Preceding her election, Plambeck most recently served as Assistant to the Bishop and Director of Clergy Excellence for the Iowa Conference. She had no plans to present herself as a candidate for the episcopacy. However, in July 2022, she attended the orientation for new district superintendents and directors of connectional ministries at Lake Junaluska. While there, a colleague shared that they had a vision of her as a bishop, which began an initial consideration of the role. She followed up with Bishop Trimble (who was then serving in Iowa) to discuss it further. Before she knew it, she heard the whispers: “Why not you?
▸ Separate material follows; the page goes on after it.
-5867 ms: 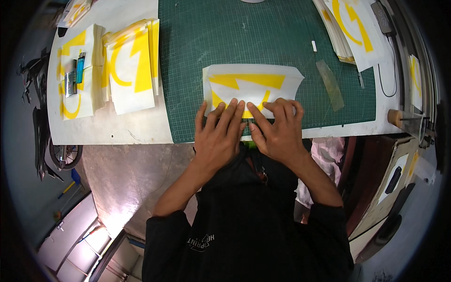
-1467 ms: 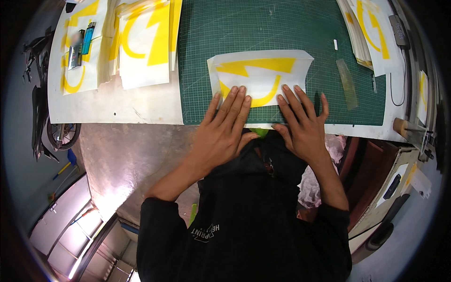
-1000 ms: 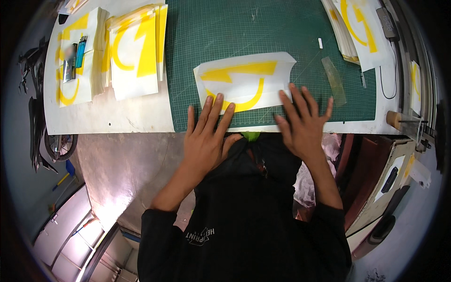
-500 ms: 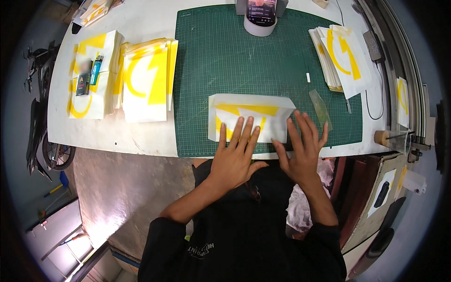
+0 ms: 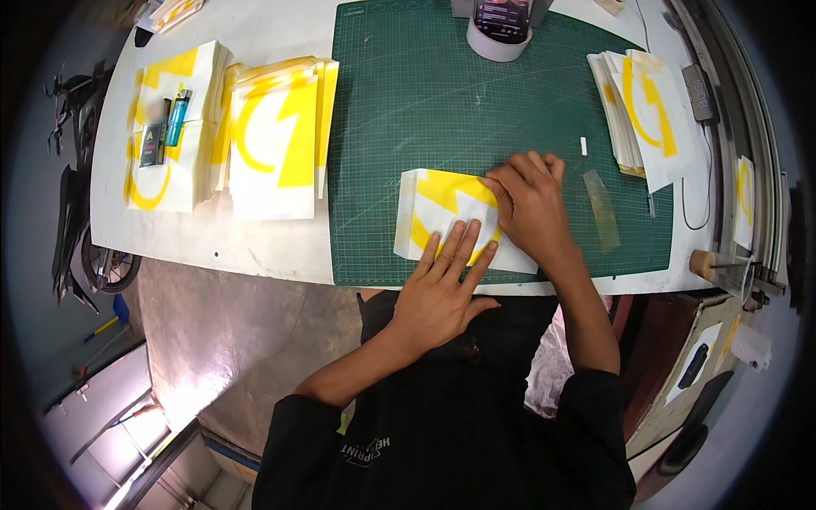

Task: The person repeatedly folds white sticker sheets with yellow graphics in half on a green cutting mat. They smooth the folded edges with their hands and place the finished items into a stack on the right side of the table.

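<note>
A folded white-and-yellow paper sheet (image 5: pixel 455 189), shaped like an envelope, lies near the front edge of the green cutting mat (image 5: pixel 408 93). A narrow white flap stands out along its left side. My left hand (image 5: pixel 442 293) rests flat on the lower part of the sheet, its fingers stretched and slightly apart. At the sheet's upper right edge my right hand (image 5: pixel 535 208) is closed, thumb and curled fingers pinching the paper. That hand covers most of the sheet's right end; a white part shows below it.
Stacks of printed paper (image 5: pixel 276 140) stand left of the mat, with a teal lighter (image 5: pixel 178 117) and a dark small box (image 5: pixel 152 144) on one. Another stack (image 5: pixel 646 110) is at right. A translucent strip (image 5: pixel 602 211) lies near my right hand. A phone (image 5: pixel 501 21) stands at the back.
My right hand has gone from spread fingers to a pinch at the sheet's upper right edge. The pale upper flap no longer shows, and more yellow print is visible. My left hand stays flat.
</note>
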A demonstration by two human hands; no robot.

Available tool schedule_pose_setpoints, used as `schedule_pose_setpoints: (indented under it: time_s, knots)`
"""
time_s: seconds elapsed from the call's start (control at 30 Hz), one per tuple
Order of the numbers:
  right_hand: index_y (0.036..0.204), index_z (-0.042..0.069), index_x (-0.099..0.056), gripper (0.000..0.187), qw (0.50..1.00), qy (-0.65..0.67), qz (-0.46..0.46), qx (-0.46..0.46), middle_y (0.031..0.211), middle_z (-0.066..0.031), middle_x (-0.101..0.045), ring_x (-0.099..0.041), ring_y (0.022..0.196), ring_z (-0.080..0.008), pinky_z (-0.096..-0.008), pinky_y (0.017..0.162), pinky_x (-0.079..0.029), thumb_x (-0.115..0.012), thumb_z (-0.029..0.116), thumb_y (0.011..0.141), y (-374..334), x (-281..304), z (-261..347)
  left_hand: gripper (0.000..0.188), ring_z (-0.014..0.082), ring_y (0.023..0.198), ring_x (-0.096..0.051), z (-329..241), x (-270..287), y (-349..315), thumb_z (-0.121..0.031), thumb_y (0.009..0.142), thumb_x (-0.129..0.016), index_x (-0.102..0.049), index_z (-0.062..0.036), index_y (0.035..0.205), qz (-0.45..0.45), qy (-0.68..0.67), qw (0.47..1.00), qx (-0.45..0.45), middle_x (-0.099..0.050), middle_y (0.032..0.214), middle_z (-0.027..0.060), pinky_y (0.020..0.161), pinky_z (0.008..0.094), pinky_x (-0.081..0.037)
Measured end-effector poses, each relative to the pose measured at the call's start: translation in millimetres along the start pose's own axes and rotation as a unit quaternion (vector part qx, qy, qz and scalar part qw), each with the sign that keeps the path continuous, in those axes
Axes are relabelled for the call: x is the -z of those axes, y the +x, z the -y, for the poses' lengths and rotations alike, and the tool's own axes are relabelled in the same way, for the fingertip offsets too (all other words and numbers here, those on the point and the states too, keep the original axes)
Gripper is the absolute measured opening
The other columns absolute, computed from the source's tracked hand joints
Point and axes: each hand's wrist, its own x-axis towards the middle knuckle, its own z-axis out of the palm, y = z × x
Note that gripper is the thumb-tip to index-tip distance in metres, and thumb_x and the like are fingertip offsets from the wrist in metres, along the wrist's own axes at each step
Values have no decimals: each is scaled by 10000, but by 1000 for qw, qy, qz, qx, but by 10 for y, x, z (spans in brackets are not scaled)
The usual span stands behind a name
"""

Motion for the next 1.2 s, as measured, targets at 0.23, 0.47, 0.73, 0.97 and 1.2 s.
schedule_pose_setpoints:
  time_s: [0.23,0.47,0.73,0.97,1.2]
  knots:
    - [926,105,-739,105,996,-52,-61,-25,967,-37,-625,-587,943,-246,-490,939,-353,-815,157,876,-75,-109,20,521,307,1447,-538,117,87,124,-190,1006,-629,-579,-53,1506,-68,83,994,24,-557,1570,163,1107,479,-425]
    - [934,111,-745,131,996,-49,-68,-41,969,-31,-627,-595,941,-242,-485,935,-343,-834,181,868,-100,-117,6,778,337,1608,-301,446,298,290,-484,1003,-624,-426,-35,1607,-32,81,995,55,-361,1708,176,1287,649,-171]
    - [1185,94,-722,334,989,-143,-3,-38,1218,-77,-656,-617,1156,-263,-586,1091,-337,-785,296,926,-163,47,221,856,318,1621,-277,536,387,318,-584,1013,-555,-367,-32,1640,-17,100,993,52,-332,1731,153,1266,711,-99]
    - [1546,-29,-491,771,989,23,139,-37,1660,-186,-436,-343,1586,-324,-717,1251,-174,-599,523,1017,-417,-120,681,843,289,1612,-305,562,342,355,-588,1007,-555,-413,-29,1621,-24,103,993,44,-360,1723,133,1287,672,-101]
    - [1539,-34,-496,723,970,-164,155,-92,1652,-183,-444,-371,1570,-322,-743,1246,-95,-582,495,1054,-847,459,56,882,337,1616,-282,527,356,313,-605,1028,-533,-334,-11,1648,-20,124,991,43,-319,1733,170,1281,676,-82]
Why not now?” She chose to abide with God through the process, regardless of the outcome, and submitted her paperwork late in the night close to the final deadline for the North Central Jurisdiction.
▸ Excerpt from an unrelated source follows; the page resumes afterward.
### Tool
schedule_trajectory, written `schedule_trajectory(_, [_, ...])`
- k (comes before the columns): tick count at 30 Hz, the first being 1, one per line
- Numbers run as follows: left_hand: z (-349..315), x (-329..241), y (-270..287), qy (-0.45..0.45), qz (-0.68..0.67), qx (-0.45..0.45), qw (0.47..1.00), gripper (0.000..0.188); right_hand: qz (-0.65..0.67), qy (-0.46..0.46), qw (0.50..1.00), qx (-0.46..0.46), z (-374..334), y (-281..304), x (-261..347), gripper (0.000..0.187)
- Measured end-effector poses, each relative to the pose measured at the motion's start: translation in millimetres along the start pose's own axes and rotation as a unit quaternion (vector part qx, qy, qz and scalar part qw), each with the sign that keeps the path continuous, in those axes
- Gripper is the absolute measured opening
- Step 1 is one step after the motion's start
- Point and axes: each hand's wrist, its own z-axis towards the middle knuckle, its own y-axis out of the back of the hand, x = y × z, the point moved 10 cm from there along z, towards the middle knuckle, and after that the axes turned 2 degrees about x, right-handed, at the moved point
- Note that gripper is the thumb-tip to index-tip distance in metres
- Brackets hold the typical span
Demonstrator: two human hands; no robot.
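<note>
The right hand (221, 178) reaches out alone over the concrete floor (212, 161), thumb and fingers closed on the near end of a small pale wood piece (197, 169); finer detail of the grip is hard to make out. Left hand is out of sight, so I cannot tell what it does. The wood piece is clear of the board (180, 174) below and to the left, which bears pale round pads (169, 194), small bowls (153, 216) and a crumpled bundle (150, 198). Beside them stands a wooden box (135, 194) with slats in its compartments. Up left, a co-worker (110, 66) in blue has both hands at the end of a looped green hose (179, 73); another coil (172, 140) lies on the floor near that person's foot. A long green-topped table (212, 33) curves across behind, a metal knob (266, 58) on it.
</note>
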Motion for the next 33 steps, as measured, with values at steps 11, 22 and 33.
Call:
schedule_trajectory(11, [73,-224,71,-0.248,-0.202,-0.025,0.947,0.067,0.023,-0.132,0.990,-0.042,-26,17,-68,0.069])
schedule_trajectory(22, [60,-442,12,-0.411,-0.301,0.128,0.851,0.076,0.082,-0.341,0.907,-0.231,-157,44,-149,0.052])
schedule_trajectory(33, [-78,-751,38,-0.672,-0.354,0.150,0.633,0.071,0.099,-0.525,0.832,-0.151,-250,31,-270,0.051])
While at Lake Junaluska, Plambeck experienced a moment that stayed with her and connected her further to the ability to serve people through The United Methodist Church. While she and some colleagues went to dinner at a nearby restaurant, they encountered a woman who had severe back problems. During their encounter, the group encouraged the woman, but they also pooled their resources to help her. When the woman joyfully received their gift, Plambeck said she could feel transformation happening at the table. The table, for Plambeck, is a place of encounter and sacredness, and a place to which we are all called.
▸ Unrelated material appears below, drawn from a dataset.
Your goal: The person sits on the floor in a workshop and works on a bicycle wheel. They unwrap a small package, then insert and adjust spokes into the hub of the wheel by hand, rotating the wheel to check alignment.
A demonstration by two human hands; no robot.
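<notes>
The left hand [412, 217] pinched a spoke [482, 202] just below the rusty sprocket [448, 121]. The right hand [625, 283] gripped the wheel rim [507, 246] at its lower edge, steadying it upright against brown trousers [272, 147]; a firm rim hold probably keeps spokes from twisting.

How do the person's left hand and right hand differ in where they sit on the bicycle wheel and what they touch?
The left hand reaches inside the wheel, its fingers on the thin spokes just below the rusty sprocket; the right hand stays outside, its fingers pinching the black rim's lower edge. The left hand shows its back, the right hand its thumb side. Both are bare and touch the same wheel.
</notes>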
As a self-proclaimed “mother hen,” Plambeck can quickly designate the strongest gifts that she will bring to the episcopacy. Her prime driver is imago Dei, that all people are created equally in God’s image, which helps her stay centered. She also follows her “four greats” of Scripture: the great commandment, the great commission, the great requirement (that equals a great proclamation), and the great invitation (Acts 1-2). She laughed that she is unapologetically Wesleyan; she is naturally evangelistic and she believes in social holiness and personal piety. She loves empowering people, but she can also have difficult conversations.

Bishop Plambeck was elected in November 2022 out of the Iowa Conference by the North Central Jurisdiction. She has been assigned to the Dakotas and Minnesota Conferences. She is only the second clergywoman elected out of the Iowa Conference, following Bishop Deborah Kiesey’s election in 2004.

Plambeck has a vivid vision for the future of women in leadership in The United Methodist Church. She hopes that all people hear their invitation, just as she has, that the world is their parish. In order to do this, people must pay attention to crises happening across the world, especially to women. She wants to see women re-establish the Naomi and Ruth relationship and be supportive of each other. She hopes people understand where God has placed them and take advantage of their holy platform to relieve burdens from girls to the eldest, to reach every generation, and to be intentional about work for inclusivity and anti-racism.

Bishop Plambeck has begun her story, but she is still actively writing its chapters, and inviting everyone to share their own story to the world.

GCSRW celebrates the election and consecration of Bishop Lanette Plambeck and we are grateful for the ministries of The United Methodist Church that have elevated her to leadership in the Council of Bishops! We pray for Bishop Plambeck as she continues to extend the Table of Grace to all those she serves and encounters and we hope to see her vision of the UMC brought to fruition.